According to an example embodiment of the present invention, the method may comprise predicting a noise in a next output of the sequence depending on the output preceding the next output in the sequence of outputs, and learning the parameters depending a loss for noise and depending on the losses that are defined for the discriminators, wherein the loss for noise is defined depending on the predicted noise and a predetermined random noise, in particular random noise sampled from a Gaussian distribution. This reduces the memory consumption compared to using the loss for noise at several stages.

According to an example embodiment of the present invention, the method may comprise providing a condition, in particular a label map, modulating the features depending on the condition and mapping the modulated features with the diffusion model to the output, and/or with the discriminator to the class. The label map for example comprises a pixel-wise reference class for the pixel of the synthetic digital image. The implicit assumption is that the conditional information is beneficial for the noise prediction in the diffusion model, thus the denoising will learn to use the condition. With the discriminator there is explicit enforcement or supervision for the usage of condition.

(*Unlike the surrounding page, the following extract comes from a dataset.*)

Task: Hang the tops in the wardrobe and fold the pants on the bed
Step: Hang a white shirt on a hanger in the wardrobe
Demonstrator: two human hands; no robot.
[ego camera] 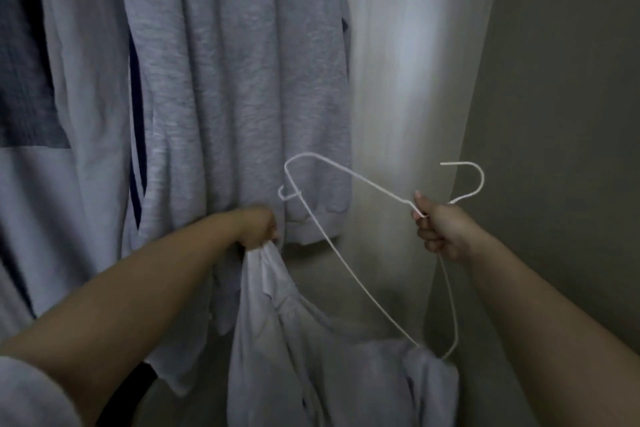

According to an example embodiment of the present invention, the method may comprise learning the parameters depending on the loss that is defined for the discriminator, wherein the loss that is defined for the discriminator is defined depending on the condition, or learning the parameters depending on the losses that are defined for the discriminators, wherein the losses are defined depending on the condition. In the conditional case, additional guidance is provided that depends on the condition.

This discriminator provides in particular pixel-wise guidance and encourages the conditional alignment. The discriminator may be trained jointly with the diffusion model, and learns to predict the given label map condition on real samples and predict fake ones as the additional “fake” class. The diffusion model learns to generate realistic images aligned with the label map as synthetic digital images to fool the discriminator. In this way, the label map condition is explicitly leveraged during training.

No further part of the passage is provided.